▸ WORK INSTRUCTION
When you reach the line containing "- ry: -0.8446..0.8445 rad" in the entries below, start writing out each line exactly, and stop after the line containing "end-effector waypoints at".
** DATA follows **
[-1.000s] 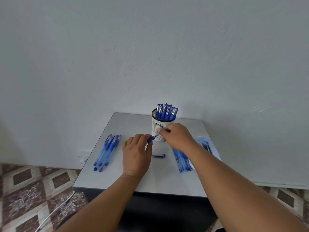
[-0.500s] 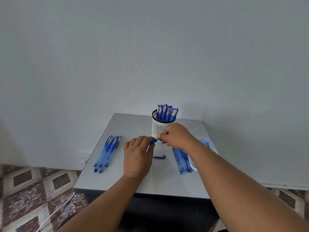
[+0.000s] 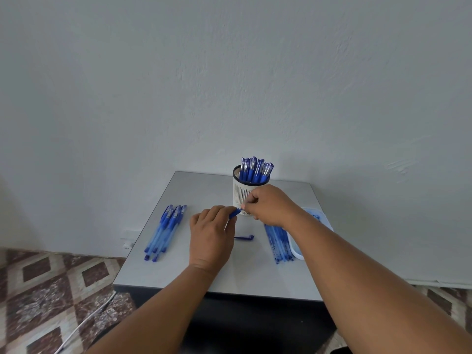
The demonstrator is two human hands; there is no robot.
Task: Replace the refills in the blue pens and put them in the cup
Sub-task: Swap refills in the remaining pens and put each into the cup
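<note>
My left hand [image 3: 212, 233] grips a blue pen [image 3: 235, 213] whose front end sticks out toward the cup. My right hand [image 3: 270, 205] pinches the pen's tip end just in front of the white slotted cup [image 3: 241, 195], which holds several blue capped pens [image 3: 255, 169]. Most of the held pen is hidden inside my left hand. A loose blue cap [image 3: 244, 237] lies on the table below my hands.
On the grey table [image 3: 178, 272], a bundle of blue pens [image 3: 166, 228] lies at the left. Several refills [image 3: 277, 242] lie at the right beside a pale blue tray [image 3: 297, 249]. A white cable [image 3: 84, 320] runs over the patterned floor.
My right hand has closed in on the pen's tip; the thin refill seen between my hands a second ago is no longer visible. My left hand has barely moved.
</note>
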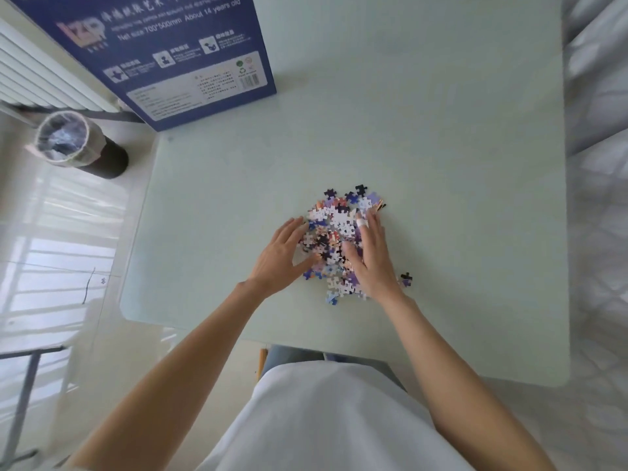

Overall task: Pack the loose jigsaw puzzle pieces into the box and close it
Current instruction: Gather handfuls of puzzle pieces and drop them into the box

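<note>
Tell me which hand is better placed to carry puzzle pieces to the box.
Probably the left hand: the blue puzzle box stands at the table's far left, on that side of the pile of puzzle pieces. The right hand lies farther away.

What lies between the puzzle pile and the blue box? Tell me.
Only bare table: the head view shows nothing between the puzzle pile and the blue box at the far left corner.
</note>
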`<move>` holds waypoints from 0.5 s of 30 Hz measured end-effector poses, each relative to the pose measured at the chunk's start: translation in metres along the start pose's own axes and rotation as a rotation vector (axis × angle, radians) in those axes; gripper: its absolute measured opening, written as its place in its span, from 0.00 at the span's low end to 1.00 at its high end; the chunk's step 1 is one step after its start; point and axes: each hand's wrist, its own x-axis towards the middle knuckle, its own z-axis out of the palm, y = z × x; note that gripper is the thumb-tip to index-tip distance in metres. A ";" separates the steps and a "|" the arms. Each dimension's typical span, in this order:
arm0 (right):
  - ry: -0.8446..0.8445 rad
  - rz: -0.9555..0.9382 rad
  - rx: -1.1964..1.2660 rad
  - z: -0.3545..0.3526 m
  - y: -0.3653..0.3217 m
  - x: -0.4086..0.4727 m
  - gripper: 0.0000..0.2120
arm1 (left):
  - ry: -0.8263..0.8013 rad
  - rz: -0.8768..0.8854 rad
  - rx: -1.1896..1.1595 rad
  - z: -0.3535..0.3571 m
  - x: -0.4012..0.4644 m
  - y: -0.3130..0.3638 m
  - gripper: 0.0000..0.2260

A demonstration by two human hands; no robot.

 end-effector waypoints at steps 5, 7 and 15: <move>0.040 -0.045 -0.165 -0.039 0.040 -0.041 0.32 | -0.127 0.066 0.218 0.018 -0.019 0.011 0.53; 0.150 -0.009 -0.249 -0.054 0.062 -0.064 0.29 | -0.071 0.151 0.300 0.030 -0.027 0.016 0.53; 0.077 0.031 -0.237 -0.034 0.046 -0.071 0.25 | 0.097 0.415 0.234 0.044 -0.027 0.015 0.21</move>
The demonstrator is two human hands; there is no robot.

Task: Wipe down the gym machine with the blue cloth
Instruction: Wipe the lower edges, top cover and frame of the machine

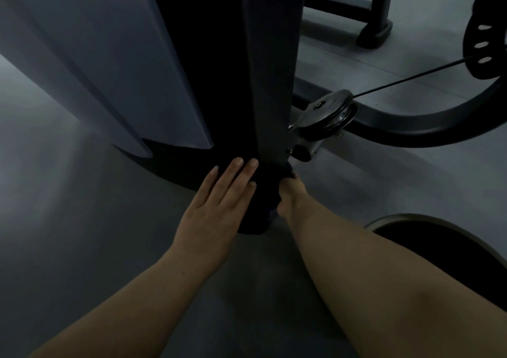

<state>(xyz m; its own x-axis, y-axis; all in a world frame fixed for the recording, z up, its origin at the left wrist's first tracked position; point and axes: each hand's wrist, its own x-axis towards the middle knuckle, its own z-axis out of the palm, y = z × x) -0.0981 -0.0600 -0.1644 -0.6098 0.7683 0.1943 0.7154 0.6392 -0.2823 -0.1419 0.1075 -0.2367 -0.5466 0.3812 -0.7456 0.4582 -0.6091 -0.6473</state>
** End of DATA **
▸ WRITTEN RESPONSE
  - ry: -0.8446..0.8445 rad
  - rz: -0.9555..0.9382 rad
  - rx: -1.1964..1.2660 rad
  - z: -0.3545..0.3526 m
  - y: -0.3653..0.3217 m
  - x: -0.4086..0.4727 m
  - gripper: 0.0000..0.2120
arm1 (left):
  - ry: -0.8263..0.8013 rad
  - rz: -0.8768..0.8854 rad
  - rx: -1.1896..1.1595 rad
  - z: -0.3535..0.3571 m
  - x: -0.4012..0.4644 m
  - y: -0.3130..0.3638 m
  - gripper: 0.0000..0.2260

A demonstration by two human hands; no robot.

 end-effector waypoints at steps 5, 7 and 15: <move>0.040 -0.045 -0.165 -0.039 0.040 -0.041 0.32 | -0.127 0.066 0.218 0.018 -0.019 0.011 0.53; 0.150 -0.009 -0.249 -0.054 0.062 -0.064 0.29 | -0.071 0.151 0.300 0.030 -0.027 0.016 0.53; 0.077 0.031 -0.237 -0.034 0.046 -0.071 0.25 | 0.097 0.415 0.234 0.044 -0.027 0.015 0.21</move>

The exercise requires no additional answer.